« Le plus grand festival d’opéra à ciel ouvert » : tel est décrit le Festival des Arènes de Vérone. Imaginez une arène romaine. Imaginez 22 000 spectateurs en son sein qui n’attendent que de vibrer au son des plus grands compositeurs italiens. Levez enfin les yeux et imaginez n’apercevoir pour seul horizon qu’un ciel étoilé aussi vaste que la circonférence du cercle formé par les arènes. Tel est le cadre de ce si singulier festival qui accueillait ce soir, la dernière représentation de Rigoletto de Verdi de son édition 2017. Se rendre audible par 22 000 spectateurs sans amplification, tel en est surtout le défi !

Si Vérone constitue un défi pour la voix, la scène n’est pas en reste et occuper l’immense plateau ainsi que les gradins de pierre en arrière scène n’est pas non plus une mince affaire. Côté scénique, le Festival met ce soir les petits plats dans les grands avec une production signée Ivo Guerra, certes ultra conventionnelle, mais non moins impressionnante de part la richesse et l’opulence des décors présentés sur le plateau. Le spectateur est ainsi immédiatement plongé dans la cité de Mantoue au milieu des maisons en briques rouges caractéristiques. Décors en toiles peintes représentant l’une des fresques du Palazzo Te peinte par Giulio Romano, fontaines, ruisseau, roseaux, maisonnettes… rien ne manque à cette reconstitution minutieuse. Bien que le résultat ne permette pas une stimulation originale de l’esprit du spectateur, il offre tout du moins un cadre parfaitement lisible et cohérent au drame. Alors que les décors sont si soignés il apparait encore plus dommageable que leur éclairage n’ait pas été traité avec le même soin. Également, les costumes poussiéreux manquent du faste que l’on pourrait être en mesure d’attendre de la Cour du Duc de Mantoue.

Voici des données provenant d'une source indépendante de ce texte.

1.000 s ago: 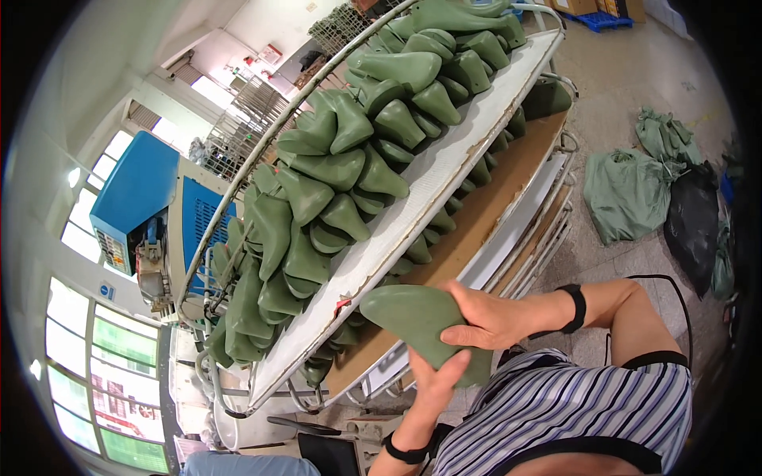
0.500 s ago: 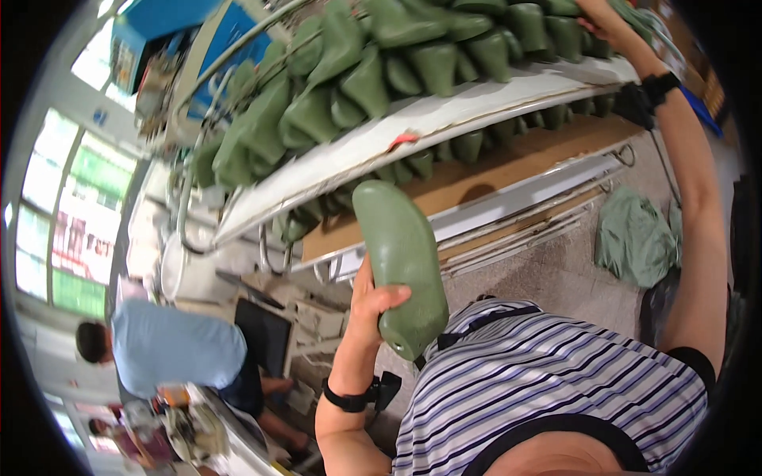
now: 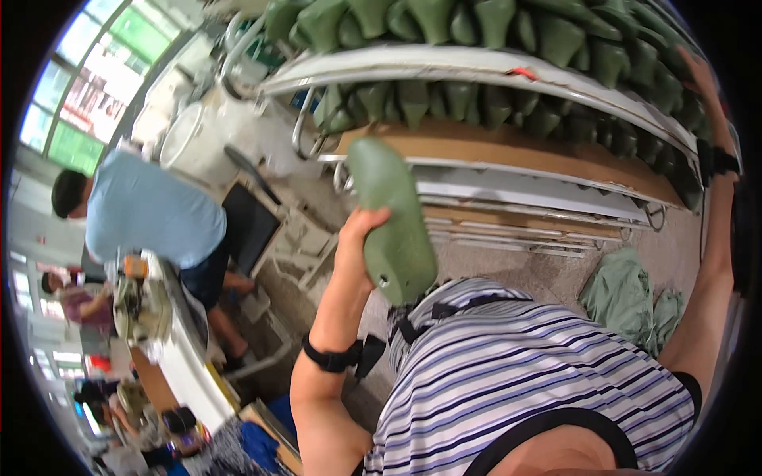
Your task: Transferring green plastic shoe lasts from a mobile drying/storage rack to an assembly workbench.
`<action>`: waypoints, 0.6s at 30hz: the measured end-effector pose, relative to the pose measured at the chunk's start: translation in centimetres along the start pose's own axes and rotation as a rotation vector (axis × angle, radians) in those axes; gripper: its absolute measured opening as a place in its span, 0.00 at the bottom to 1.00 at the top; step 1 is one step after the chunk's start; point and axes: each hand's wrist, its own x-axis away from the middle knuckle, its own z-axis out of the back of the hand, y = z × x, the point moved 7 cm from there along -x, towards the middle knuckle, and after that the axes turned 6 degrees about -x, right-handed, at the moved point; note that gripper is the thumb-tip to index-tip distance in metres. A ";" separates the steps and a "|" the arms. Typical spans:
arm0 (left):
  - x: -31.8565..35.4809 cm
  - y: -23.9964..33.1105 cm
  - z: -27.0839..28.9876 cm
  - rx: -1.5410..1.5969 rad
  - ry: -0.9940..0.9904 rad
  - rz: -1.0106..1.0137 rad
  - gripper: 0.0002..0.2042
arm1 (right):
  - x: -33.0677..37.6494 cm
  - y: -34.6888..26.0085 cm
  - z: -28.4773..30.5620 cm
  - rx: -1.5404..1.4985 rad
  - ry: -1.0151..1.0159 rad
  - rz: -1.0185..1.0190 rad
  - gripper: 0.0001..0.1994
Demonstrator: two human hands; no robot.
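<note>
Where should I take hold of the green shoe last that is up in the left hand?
Take the green shoe last around its narrow middle, coming in from its free right side. The left hand already wraps the left edge there, the wide heel end points down toward the striped shirt, and the rounded toe end would likely slip.

The left hand (image 3: 359, 238) is raised before the chest, elbow bent, fingers curling closed in a firm grip; the right hand (image 3: 702, 75) is reaching high with the arm stretched straight, its fingers barely showing.
</note>
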 end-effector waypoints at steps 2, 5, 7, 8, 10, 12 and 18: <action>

Côté musique, la distribution est indubitablement dominée par le vétéran Leo Nucci : Rigoletto historique et jusqu’au bout des ongles ! Alors que sa prestation à Orange, il y a quelques semaines, nous avait laissé sur notre faim, nous retrouvons ici ce mémorable bouffon qu’il a présenté sur les plus grandes scènes du monde. Et pour cause, Leo Nucci est capable comme personne d’autre de faire vivre ce personnage. On ne se lasse pas de son soin méticuleux porté à l’intelligibilité du texte ni de cette si singulière couleur tranchante dans la voix. Si le vibrato a perdu en stabilité et bien que certains aigus soient, parfois trop souvent, appréhendés « par dessous » ; l’ensemble de la composition est toujours aussi intéressant et crédible. Pour preuve, son « Pari siamo » est sublime de noirceur et totalement imprégné de rancœur. Également, toujours au I, les phrases « non parlare al misero del suo perduto bene » sont particulièrement poignantes. Malheureusement le reste de la proposition musicale s’avère décevant. Gilda chanté par Jessica Nuccio est simplement correcte : bien trop lisse et sage pour marquer les esprits. Le Duc de Gianluca Terranova est quant à lui plus désarmant : il manque de panache et les aigus et vibrato sont douloureux. Andrea Mastroni campe un Sparafucile de bonne tenue et offre avec Anna Malavasi (Maddalena) un beau duo de meurtriers.

Difficile enfin de juger de la prestation de l’orchestre des Arènes de Vérone quand seuls les cuivres (pas toujours en rythme) étaient audibles depuis les places attribuées. Cependant, de gros problèmes de mise en place rythmique se sont fait entendre, particulièrement en début de soirée. Le chœur des Arènes est honorable et porte un soin intéressant aux accents et consonnes du texte.

En définitive, un Rigoletto musicalement beaucoup trop approximatif et hétérogène. Le sublime bouffon de Verdi ainsi que la réputation du Festival italien méritaient bien un niveau d’interprétation supérieur.